CN112576464B - A triboelectric nanometer power generation device for self-propelled watch - Google Patents

Abstract

The invention discloses a friction nanometer power generation device of a self-driven watch, which comprises a power conversion system, a friction power generation system, a separation gear train, a rectification voltage stabilization system and a capacitance power storage system, wherein the friction power generation system consists of two upper and lower copper gears which are used for bearing an insulating layer, a metal electrode and a polymer layer. The friction nanometer power generation device of the self-driven watch effectively solves the problems of environmental pollution, high energy consumption and poor cruising ability of the existing watch battery.

Description

A triboelectric nanometer power generation device for self-propelled watches

technical field

The invention relates to the field of power supply for electronic watches, relates to a power generation device for electronic watches, and more particularly to a friction nanometer power generation device for self-driving watches.

Background technique

As the number of electronic watches proliferates, so does the number of batteries required. Existing batteries are often powered by five types of batteries: lithium batteries, silver oxide batteries, silver peroxide batteries, solar cells and mercury oxide batteries, but these batteries need to be replaced regularly, and there are problems that waste batteries are difficult to track and recycle, and Potential environmental pollution and health hazards restrict the sustainable development of the electronic watch industry. Although the existing mechanical watches use kinetic energy to run and solve the problem of battery pollution, they have a low market share due to high energy consumption and poor battery life. Based on this, it is urgent to develop a new technology that is green, environmentally friendly and energy efficient to provide a green and environmentally friendly energy source for small electronic devices such as electronic watches.

SUMMARY OF THE INVENTION

In view of the above problems and defects in the prior art, the purpose of the present invention is to provide a triboelectric nanometer power generation device for self-driving watches, which effectively solves the problems of battery pollution, high energy consumption and poor battery life.

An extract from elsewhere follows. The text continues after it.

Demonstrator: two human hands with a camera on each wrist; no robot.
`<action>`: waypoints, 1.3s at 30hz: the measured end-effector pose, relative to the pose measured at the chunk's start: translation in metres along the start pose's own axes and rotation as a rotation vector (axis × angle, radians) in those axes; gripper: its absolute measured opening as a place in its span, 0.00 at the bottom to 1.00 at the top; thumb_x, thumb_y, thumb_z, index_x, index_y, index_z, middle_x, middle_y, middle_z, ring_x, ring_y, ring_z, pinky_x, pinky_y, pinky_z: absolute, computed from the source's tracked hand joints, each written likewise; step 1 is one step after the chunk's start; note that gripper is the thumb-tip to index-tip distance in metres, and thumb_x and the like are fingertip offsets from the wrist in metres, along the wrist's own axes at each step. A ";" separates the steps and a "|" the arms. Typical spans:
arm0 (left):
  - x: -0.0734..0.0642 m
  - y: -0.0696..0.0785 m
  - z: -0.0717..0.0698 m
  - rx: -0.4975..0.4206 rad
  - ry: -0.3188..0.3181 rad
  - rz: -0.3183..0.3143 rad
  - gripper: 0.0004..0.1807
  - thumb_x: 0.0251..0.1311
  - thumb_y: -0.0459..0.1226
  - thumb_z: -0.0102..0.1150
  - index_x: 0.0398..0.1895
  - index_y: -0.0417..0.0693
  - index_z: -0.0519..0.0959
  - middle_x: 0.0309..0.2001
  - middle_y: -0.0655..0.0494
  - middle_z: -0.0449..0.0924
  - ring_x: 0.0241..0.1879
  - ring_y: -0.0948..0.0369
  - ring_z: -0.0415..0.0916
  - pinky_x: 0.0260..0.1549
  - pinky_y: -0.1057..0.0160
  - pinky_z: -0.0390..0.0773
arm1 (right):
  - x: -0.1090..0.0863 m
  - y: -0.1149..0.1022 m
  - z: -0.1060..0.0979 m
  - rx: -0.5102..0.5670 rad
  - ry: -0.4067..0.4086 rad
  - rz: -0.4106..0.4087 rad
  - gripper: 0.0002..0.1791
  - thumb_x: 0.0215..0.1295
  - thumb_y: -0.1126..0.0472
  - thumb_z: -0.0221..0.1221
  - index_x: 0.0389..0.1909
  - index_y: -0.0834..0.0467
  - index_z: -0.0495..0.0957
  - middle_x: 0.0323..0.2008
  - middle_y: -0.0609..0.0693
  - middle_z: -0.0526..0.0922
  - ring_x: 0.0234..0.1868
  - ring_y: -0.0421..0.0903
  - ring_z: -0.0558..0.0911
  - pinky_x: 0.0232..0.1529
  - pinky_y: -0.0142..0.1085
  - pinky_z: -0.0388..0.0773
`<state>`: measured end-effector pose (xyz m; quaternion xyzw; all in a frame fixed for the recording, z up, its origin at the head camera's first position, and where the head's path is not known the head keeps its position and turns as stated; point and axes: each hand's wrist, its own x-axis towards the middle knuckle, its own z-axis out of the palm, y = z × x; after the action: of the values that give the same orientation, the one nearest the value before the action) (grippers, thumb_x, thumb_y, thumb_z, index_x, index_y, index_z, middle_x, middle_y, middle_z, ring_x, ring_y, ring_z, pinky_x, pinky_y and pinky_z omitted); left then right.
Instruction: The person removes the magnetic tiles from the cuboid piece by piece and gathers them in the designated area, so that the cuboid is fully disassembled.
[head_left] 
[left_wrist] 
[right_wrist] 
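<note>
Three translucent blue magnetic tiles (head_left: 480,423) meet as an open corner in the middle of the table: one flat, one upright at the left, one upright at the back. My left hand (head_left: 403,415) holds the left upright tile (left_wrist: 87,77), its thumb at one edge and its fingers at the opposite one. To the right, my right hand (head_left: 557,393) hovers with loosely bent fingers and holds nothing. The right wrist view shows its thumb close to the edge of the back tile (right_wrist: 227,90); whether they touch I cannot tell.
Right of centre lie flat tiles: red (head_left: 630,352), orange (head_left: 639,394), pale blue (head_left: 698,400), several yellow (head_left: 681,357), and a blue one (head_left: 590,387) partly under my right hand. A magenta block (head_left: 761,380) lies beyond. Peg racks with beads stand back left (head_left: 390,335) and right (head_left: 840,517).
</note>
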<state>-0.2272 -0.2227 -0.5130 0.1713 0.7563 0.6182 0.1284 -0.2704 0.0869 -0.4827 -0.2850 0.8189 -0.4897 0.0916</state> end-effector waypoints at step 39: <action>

The technical solution adopted to achieve the above-mentioned purpose of the invention is: a triboelectric nano-power generation device for a self-driven watch, comprising a fixed block, a clutch spring, a horizontal gear, a rotating arm, a rotating block, a stem, and a handle, one end of the stem is It is cylindrical and connected to the handle, and the other end is a square shaft, which is covered with a clamp with a card slot in the middle, and the end of the square shaft is connected with the vertical wheel; the rotating block is installed on the watch case through a fixed column. , one end of which is placed in the slot of the shank, and the other end is provided with a protrusion, the protrusion is inserted into the slot of the elastic arm of the fixed block, and the fixed block presses the waist of the rotating arm into the slot of the clamp The upper part of the rotating arm is in contact with the side surface of one end of the rotating block which is provided with a protrusion, and the lower part is connected with the fixing block through a fixing pin; the inner side of the fixing block is equipped with a clutch lever spring, and the free end side of the clutch lever spring is connected to the rotation The lower part of the arm is in contact with the side surface, the horizontal gear is mounted on the outer bracket of the inner gear and connected with the lower gear through the gear transmission rod, the lower gear is meshed with the inner gear, and the lower gear rotates clockwise along the inner gear at the end point of the inner gear The upper gear is arranged symmetrically with the lower gear, the upper gear is mounted on one end of the short shaft, and the other end of the short shaft is fixed on the casing of the watch through the oscillating weight; the lower gear and the upper gear are opposite to each other. A first insulating layer, a first metal electrode, a first polymer layer and a second polymer layer, a second metal electrode and a second insulating layer are respectively arranged on the side surface; the first metal electrode and the second metal electrode pass through the A wire and a third wire are connected to the power manager and the capacitor; the power manager and the capacitor are connected through the second wire.

A protection box is also provided on the internal meshing gear.

The clutch lever spring is a U-shaped clutch lever spring.

The triboelectric nano-power generation device of the self-driving watch can be divided into a power conversion system, a triboelectric power generation system, a separate gear system, a rectification and voltage regulation system, and a capacitor power storage system.

The power conversion system is composed of an oscillating weight, which is made of copper material, and is used to convert the mechanical energy generated by the movement of the human body into the periodic rotation of the oscillating weight. A hole is left at the midpoint of the top of the oscillating weight and is connected to a cylindrical shaft of the same material, which is used to connect the upper gear in the triboelectric power system.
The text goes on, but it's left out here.